• [TASK TO CARRY OUT] Write the data below out again, unchanged.

---- MATERIAL PROVIDED

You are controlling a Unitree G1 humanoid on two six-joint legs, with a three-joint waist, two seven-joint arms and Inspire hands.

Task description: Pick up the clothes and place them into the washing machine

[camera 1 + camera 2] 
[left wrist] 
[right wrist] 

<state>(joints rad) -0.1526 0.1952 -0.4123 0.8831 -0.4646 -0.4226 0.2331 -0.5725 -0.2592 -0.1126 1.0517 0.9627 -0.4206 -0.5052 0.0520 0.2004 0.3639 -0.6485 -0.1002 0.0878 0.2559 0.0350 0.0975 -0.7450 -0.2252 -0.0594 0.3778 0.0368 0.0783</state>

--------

• [EXERCISE SOLUTION]
You are controlling a Unitree G1 humanoid on two six-joint legs, with a three-joint waist, two seven-joint arms and Inspire hands.

Task description: Pick up the clothes and place them into the washing machine

[camera 1 + camera 2] 
[left wrist] 
[right wrist] 

<state>(joints rad) -0.1526 0.1952 -0.4123 0.8831 -0.4646 -0.4226 0.2331 -0.5725 -0.2592 -0.1126 1.0517 0.9627 -0.4206 -0.5052 0.0520 0.2004 0.3639 -0.6485 -0.1002 0.0878 0.2559 0.0350 0.0975 -0.7450 -0.2252 -0.0594 0.3778 0.0368 0.0783</state>

Nothing else is required to complete this exercise.